4.6 Testing Generic Simulation Sequences
In previous sections we spent a lot of effort in assesing if a sequence of numbers could have been a random sequence of independent numbers from a Uniform distribution between zero and one.
Now we will look at the same question, but considering generic distributions we might be interested in. Recall that we had to check two aspects:
if the random sequence had the same distribution as the theoretical one (in previous sections Uniform between zero and one);
if the sequence was of independent numbers
We will see that the tools to perform these steps are basically the same.
4.6.1 Testing Distribution Fit
There are various ways to check if the random sequence of observations has the same distribution as the theoretical one.
4.6.1.1 Histogram
First, we could construct an histogram of the data sequence and compare it to the theoretical distribution. Suppose we have a sequence of numbers x1
that we want to assess if it simulated from a Standard Normal distribution.
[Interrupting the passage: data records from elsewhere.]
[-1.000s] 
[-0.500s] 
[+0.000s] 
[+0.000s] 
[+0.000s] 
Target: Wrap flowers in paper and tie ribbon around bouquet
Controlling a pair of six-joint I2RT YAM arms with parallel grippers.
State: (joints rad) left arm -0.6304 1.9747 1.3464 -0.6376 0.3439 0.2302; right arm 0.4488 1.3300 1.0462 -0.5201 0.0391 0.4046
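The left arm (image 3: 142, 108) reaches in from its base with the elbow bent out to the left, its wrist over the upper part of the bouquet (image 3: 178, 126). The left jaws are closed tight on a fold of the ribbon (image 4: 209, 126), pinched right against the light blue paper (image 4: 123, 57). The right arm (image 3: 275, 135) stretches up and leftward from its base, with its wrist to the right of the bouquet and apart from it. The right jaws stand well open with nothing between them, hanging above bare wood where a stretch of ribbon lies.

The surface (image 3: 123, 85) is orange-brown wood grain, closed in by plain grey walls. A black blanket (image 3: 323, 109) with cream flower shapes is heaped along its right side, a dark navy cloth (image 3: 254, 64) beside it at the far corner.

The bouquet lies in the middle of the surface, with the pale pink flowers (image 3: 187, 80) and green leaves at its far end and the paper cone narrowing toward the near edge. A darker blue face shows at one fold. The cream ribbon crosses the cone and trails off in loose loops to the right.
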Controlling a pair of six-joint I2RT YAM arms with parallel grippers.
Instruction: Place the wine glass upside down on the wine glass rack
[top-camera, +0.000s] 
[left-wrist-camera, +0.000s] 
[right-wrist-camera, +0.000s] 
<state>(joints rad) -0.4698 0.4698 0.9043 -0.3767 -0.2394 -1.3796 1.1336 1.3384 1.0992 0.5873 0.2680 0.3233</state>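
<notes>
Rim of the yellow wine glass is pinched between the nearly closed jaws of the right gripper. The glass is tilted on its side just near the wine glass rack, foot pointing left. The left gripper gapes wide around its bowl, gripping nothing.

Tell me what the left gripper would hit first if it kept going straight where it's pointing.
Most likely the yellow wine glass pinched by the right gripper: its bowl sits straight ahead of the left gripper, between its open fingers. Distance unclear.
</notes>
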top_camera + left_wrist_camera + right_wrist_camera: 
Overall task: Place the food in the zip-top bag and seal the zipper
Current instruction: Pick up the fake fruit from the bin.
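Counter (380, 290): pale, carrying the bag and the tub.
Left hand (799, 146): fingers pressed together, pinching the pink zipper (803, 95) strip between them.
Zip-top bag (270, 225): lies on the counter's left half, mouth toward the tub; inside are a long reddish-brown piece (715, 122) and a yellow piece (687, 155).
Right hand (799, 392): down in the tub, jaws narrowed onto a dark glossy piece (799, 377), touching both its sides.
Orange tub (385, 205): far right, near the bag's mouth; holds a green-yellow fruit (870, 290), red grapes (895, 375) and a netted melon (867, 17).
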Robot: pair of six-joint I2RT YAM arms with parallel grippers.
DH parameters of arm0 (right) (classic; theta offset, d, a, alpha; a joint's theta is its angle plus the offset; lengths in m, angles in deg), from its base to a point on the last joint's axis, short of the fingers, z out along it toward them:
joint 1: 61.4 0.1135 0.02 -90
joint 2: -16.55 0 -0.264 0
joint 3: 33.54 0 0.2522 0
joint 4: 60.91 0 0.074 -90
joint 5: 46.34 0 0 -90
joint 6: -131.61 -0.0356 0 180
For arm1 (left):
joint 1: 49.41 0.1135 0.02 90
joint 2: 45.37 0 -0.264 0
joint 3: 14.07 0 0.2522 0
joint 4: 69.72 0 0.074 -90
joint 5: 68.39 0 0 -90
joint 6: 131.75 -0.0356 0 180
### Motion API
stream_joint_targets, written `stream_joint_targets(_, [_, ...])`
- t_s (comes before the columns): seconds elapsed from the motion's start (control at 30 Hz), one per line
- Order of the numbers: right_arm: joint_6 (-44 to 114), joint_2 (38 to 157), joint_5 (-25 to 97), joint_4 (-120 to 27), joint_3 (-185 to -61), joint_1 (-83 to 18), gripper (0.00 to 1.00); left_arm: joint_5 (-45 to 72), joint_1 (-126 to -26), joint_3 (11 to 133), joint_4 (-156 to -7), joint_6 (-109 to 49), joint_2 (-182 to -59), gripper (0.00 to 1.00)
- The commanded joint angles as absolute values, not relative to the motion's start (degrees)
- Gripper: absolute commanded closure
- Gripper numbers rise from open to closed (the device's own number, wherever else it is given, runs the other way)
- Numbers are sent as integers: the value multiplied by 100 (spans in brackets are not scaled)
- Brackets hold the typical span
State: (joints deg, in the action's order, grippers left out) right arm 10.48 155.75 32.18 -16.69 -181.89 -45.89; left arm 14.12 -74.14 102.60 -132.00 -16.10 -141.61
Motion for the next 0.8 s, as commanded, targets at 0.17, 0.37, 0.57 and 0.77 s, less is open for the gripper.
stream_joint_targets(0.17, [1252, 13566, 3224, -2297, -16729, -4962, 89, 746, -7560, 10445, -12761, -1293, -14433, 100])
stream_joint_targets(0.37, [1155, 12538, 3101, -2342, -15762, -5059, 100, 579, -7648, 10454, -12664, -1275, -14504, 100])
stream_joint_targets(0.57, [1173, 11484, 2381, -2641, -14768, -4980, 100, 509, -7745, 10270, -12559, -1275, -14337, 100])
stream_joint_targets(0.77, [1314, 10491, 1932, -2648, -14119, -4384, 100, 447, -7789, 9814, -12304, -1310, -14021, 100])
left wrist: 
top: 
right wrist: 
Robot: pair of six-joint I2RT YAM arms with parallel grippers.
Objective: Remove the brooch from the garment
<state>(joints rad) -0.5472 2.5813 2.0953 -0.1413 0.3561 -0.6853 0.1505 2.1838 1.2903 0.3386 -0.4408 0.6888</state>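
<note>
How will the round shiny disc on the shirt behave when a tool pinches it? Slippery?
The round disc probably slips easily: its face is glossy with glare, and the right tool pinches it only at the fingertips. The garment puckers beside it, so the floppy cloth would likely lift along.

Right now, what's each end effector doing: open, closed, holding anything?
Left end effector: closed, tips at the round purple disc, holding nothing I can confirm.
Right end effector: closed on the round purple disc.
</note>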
<- data.frame(x1 =rnorm(500)) x1
ggplot(x1, aes(x1)) +
geom_line(aes(y = ..density.., colour = 'Empirical'), stat = 'density') +
stat_function(fun = dnorm, aes(colour = 'Normal')) +
geom_histogram(aes(y = ..density..), alpha = 0.4) +
scale_colour_manual(name = 'Density', values = c('red', 'blue')) +
theme_bw()
## `stat_bin()` using `bins = 30`. Pick better value with `binwidth`.
Figure 4.9 reports the histogram of the sequence x1
together with a smooth estimate of the histogram, often called density plot, in the red line. The blue line denotes the theoretical pdf of the standard Normal distribution. We can see that the sequence seems to follow quite closely a Normal distribution and therefore we could be convinced that the numbers are indeed Normal.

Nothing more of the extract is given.